Tue Nov 6 16:42:04 EST 2007

> Note that you're not doing the same thing at all. You're
> pre-allocating the array in the C code, but not in Python (and I don't
> think you can). Is there some reason you're growing a 8 gig array 8
> bytes at a time?
>
> They spend about the same amount of time in system, but Python spends 4.7x
> as much
> CPU in userland as C does.
>
> Python has to grow the array. It's possible that this is tripping a
> degenerate case in the gc behavior also (I don't know if array uses
> PyObjects for its internal buffer), and if it is you'll see an
> improvement by disabling GC.

That does explain why it's consuming 4.7x as much CPU.

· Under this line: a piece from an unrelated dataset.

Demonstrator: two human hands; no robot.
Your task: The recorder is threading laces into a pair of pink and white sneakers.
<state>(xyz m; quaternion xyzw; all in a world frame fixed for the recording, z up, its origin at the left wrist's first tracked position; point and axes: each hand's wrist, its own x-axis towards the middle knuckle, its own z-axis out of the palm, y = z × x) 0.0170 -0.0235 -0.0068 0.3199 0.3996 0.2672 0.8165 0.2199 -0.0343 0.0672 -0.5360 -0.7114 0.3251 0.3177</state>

> > x = lengthy_number_crunching()
> > magic.save_mmap("/important-data")
> >
> > and in the application do...
> >
> > x = magic.mmap("/important-data")
> > magic.mlock("/important-data")
> >
> > and once the mlock finishes bringing important-data into RAM, at
> > the speed of your disk I/O subsystem, all accesses to x will be
> > hits against RAM.
>
> You've basically described what mmap does, as far as I can tell. Have
> you tried just mmapping the file?

Yes, that would be why my fantasy functions have 'mmap' in their names.

However, in C you can mmap arbitrarily complex data structures whereas
in Python all you can mmap without transformations is an array or a string.
I didn't say this earlier, but I do need to pull more than arrays
and strings into RAM.  Not being able to pre-allocate storage is a big
loser for this approach.